Since Windows needs special logic in order to ensure this, that logic should be inside windows-specific code, probably ProcessLauncherWindows. That will make all other instances of launching processes with spaces work, not just this particular case. It seems ProcessLauncherWindows uses Args::GetQuotedCommandString to do this job, but this function seems extremely under-equipped for this job. I'd suggest implementing a windows-specific version of this in ProcessLauncherWindows, which will do whatever fixups are necessary to make this happen.

This revision now requires changes to proceed.Mon, Jan 7, 2:34 AM
Hui added inline comments.Tue, Jan 8, 2:58 PM
source/Plugins/Process/gdb-remote/GDBRemoteCommunication.cpp
1145

It is not that applicable for the windows process launcher to determine which entry in the args needs to be quoted unless given very specific flag or option. I think this issue shall be documented and ask user to be responsible for setting the "right" variables. For example,

on Windows PS,
$env:LLDB_SERVER_LOG_CHANNELS="""lldb all:windows all"""

instead of
$env:LLDB_SERVER_LOG_CHANNELS="lldb all:windows all"

on MSVC,
LLDB_DEBUGSERVER_LOG_FILE="d:\\a b c\\log.txt"

instead of
LLDB_DEBUGSERVER_LOG_FILE=d:\\a b c\\log.txt

labath added a comment.Wed, Jan 9, 5:29 AM

It is not that applicable for the windows process launcher to determine which entry in the args needs to be quoted unless given very specific flag or option.

Why not? Given the argv parsing rules described here https://docs.microsoft.com/en-us/cpp/cpp/parsing-cpp-command-line-arguments?view=vs-2017, it sounds like it should be possible to create an algorithm doing the reverse mapping.
Something like this ought to do the trick:

for(string: Args) {
  if (string.contains_either_of(" \t\"")  {
    double_the_amount_of_backslashes_in_front_of_every_quote_char(string);
    string = '"' + string '"';
  }
  cmdline += " " + string;
}
Hui added a comment.Fri, Jan 11, 2:01 PM

I think the key problem here is to make sure the argument will be treated as a single argument to the process launcher.

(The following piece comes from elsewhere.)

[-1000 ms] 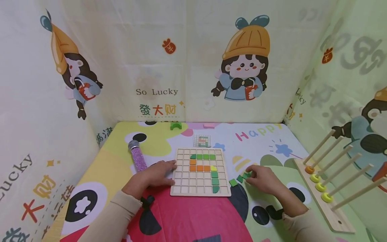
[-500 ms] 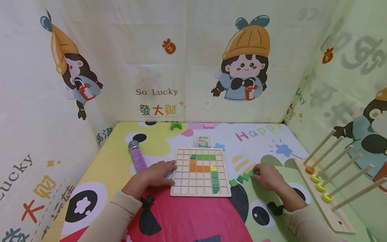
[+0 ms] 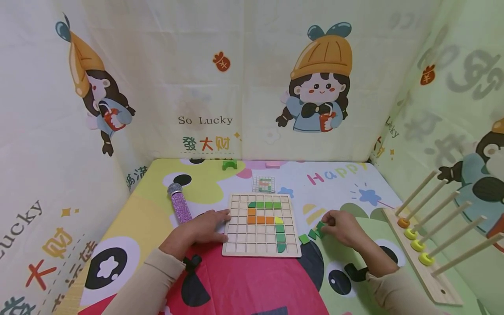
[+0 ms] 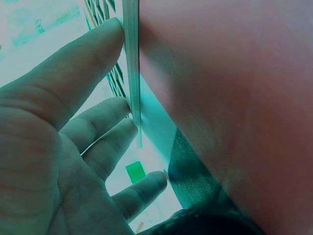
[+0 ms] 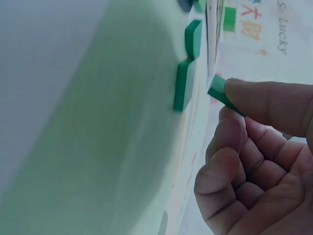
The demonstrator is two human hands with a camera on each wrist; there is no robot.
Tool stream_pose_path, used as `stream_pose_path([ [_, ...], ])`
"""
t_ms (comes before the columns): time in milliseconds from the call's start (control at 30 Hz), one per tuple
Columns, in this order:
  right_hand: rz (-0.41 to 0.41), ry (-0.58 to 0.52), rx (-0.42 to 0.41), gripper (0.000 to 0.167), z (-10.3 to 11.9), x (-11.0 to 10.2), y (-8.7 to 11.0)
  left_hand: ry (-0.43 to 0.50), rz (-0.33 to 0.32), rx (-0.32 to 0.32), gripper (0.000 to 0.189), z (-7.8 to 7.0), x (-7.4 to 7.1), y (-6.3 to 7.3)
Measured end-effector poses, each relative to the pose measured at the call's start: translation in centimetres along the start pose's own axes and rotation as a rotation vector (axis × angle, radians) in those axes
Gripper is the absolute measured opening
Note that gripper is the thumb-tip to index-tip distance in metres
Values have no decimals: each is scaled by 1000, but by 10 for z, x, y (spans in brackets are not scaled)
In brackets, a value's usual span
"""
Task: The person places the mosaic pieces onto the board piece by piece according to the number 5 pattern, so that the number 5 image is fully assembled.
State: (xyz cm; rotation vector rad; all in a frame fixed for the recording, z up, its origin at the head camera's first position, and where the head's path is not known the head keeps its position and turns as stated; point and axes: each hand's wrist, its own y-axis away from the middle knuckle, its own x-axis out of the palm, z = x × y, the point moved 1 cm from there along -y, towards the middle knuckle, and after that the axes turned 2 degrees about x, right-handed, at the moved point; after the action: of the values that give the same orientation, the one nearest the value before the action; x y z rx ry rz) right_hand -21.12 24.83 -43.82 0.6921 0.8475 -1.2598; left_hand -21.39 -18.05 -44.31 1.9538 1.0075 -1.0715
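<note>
A square wooden grid board [image 3: 238,247] lies mid-table, with green, orange and yellow tiles [image 3: 266,220] set in its cells in a 5-like shape. My left hand [image 3: 202,227] rests against its left edge, fingers extended; in the left wrist view the fingertips [image 4: 117,30] touch the board's side. Right of the board, my right hand [image 3: 343,228] pinches a green tile [image 5: 218,87] between thumb and fingers, held just off the cloth. Loose green tiles [image 3: 304,239] lie beside that hand, two of them close by in the right wrist view.
Behind the board lies a small pattern card [image 3: 263,183]. A glittery purple microphone [image 3: 180,205] is left of it. Green arch block [image 3: 229,165] and pink block [image 3: 273,165] sit at the back. A wooden peg rack [image 3: 431,262] with several rings stands at right.
My right hand first shifted right along the row of green tiles, then came back left with one tile pinched and raised. The left hand and board have stayed put.
</note>
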Motion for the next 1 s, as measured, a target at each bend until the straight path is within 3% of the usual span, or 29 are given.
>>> stream_pose_path([
  [167,37,-43,11,11,11,13,-2,10,-1,-3,68,0,0,0],
  [533,199,-179,-83,5,53,44,0,12,-5,0,69,1,1,0],
  [1000,277,-105,-303,5,96,66,-1,8,-11,17,67,0,1,-1],
])
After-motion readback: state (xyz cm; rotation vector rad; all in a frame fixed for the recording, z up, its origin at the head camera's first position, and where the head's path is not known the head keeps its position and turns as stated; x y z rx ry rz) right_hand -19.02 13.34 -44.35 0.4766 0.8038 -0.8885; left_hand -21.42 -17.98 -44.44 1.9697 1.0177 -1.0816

To be specific to this case only, could we just provide a quote char to argument log file path and log channels on Windows?

The downside is one more #if is introduced.

#ifdef _WIN32
char quote_char= '"';
#else
char quote_char='\0';
#endif

 std::string env_debugserver_log_channels =
     host_env.lookup("LLDB_SERVER_LOG_CHANNELS");
 if (!env_debugserver_log_channels.empty()) {
   debugserver_args.AppendArgument(
       llvm::formatv("--log-channels={0}", env_debugserver_log_channels)
           .str(), quote_char);
}

It is not that applicable for the windows process launcher to determine which entry in the args needs to be quoted unless given very specific flag or option.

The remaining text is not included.